A race row has erupted at one of the world’s most prestigious universities after two separate incidents collided to form debate on campus.
In the run up to Halloween, students at Yale University in Connecticut, US, were sent an email from the institution’s Intercultural Affairs Council requesting they be thoughtful on the cultural implications of their choice of costume.
However, according to the individual rights group Foundation for Individual Rights in Education (Fire), Erika Christakis - who is an associate master at the university’s Silliman College - responded to the student body with an email of her own on the topic of Halloween attire.
In it, Mrs Christakis quoted her husband, Nicholas Christakis - master at the college - and wrote: “Nicholas says, if you don’t like a costume someone is wearing, look away, or tell them you are offended.”
Mrs Christakis also pondered whether a university should dictate what students should and should not wear on Halloween, and wrote: “I wonder if we should reflect more transparently, as a community, on the consequences of an institutional (which is to say: bureaucratic and administrative) exercise of implied control over college students.”
After expressing concerns about how policing students’ costumes can limit free speech and expression, Mrs Christakis added: “Is there no room anymore for a child or young person to be a little bit obnoxious… a little bit inappropriate or provocative or, yes, offensive?”
A series of videos then surfaced on YouTube which showed around 100 students ambush an unyielding Mr Christakis on campus who, according to Fire, told the group: “I apologise for causing pain, but I am not sorry for the statement. I stand behind free speech. I defend the right for people to speak their minds.”
The confrontation quickly escalated into a shouting match with one student, in particular, filmed angrily calling for Mr Christakis to step down.
Warning - the following video contains offensive language and acts of aggression:
In an open letter to Mrs Christakis from - which has, so far, been signed by over 1,000 supporters - ‘concerned’ Yale students, alumni, family, faculty, and staff said:
In your email, you ask students to “look away” if costumes are offensive, as if the degradation of our cultures and people, and the violence that grows out of it is something that we can ignore. We were told to meet the offensive parties head on, without suggesting any modes or means to facilitate these discussions to promote understanding. Giving “room” for students to be “obnoxious” or “offensive”, as you suggest, is only inviting ridicule and violence onto ourselves and our communities, and ultimately comes at the expense of room in which marginalized students can feel safe.

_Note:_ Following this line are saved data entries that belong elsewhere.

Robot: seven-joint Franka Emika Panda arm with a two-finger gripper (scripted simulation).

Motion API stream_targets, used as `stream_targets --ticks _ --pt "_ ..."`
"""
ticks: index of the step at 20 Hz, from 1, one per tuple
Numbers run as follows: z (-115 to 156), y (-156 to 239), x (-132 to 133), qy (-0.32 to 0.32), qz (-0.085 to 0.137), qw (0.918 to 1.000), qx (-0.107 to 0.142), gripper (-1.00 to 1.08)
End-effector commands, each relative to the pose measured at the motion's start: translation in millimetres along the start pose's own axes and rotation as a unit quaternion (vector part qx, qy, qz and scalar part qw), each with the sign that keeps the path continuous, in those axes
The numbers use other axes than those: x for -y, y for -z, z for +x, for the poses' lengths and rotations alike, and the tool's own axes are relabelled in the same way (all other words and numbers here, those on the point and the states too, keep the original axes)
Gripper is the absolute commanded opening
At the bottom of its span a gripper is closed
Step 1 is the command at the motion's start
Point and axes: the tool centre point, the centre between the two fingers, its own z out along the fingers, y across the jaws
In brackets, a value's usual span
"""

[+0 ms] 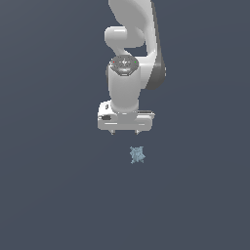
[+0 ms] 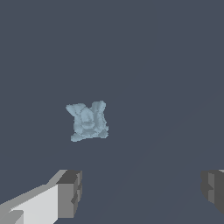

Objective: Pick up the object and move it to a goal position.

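- Exterior view: hand points down, fingers spread wide, holding nothing. The object lies on the bare tabletop, just beyond the fingertips and slightly toward the exterior view's right of the hand. Judged: hand is staged for a top-down grasp, not yet centred over the object.
- Exterior view: nothing else near the object; no obstacle to a descent. No goal marker visible.
- Wrist view: object sits clear of both fingers, not between them. Gap looks ample for its spiky shape.
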Motion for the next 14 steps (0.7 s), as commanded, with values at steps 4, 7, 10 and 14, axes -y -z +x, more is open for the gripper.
stream_targets --ticks 4,7,10,14 --pt "2.1 0.7 -0.7 -0.002 0.001 1.0 -0.002 1.0" --pt "7.1 3.7 -3.2 -0.009 0.003 0.9999 -0.008 1.0" --pt "9.1 7.8 -6.3 -0.015 0.004 0.9998 -0.012 1.0" --pt "8.9 7.5 -6.1 -0.015 0.004 0.9998 -0.012 1.0"
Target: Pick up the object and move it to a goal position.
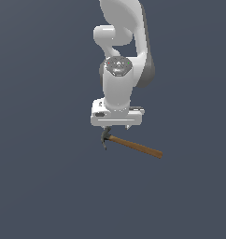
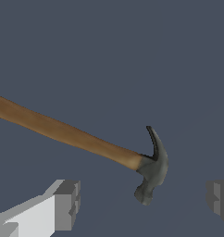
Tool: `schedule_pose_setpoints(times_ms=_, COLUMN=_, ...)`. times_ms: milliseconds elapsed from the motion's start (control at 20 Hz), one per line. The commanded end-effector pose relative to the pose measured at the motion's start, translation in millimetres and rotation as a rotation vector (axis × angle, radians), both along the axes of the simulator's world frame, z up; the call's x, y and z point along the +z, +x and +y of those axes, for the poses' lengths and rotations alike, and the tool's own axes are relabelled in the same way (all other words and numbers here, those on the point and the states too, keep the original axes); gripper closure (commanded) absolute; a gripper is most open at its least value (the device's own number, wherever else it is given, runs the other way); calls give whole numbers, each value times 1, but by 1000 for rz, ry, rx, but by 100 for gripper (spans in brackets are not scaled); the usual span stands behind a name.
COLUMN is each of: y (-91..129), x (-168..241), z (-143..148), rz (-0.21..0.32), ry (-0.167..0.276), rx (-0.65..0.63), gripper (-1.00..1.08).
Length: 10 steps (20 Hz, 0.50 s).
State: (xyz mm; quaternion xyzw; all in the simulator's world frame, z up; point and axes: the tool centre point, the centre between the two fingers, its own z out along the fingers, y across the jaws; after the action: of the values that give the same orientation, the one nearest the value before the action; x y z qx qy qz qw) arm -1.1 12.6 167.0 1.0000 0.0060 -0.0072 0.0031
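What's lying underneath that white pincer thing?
A small hammer lies under the open pincer, dark head between the fingers, wooden handle sticking out sideways. In the exterior view, the pincer partly hides the head.

One small claw hammer [image 1: 131,145] in all, made up of one dark grey metal head and one long brown wooden handle, with no second tool of any kind beside it. One white robot arm [image 1: 118,70], ending in one white gripper [image 1: 116,128] with two grey-tipped fingers [image 2: 66,203], both visible in the wrist view. One flat, dark blue-grey ground surface [image 1: 40,186] under it all.
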Motion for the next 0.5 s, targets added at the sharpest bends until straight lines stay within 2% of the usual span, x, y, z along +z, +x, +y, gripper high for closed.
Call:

Then, in a separate incident - which resulted in more than 350 Yale undergraduates, graduate students, and faculty to reportedly gather in the university’s Afro-American Cultural Centre for an open forum on allegations of institutional racism on campus - claims of ‘institutional racism’ came to light.
Students at the forum claimed that the Sigma Alpha Epsilon (SAE) fraternity house on the campus had been turning away black women from a party - just days after Mrs Christakis’ Halloween email - having allegedly implemented a ‘white girls only’ policy.
As reported by The Huffington Post, one of the party's attendees, who claimed she was turned away, took to her Facebook and wrote: “This weekend I was privy to both explicitly racist and absolutely abhorrent behavior at Yale’s chapter of the SAE fraternity.
“It’s about time we take a seriously critical look at Greek life in this country in general and the way girls of colour are treated at elite universities.”
Insisting how ‘racial intolerance should never be accepted, the SAE released a statement insisting how its Yale chapter ‘is comprised of a diverse group of brothers and the event, likewise, was attended by a diverse group of students.’
It added: “In addition, Sigma Alpha Epsilon’s national leadership has zero tolerance for any behaviour or action that deviates from our values and creed, and we will continue to investigate this allegation to determine additional information.”
Yale’s president, Peter Salovey, and college dean, Jonathan Holloway, also issued a joint statement shortly after - on both incidents - outlining their commitment to a ‘better Yale’.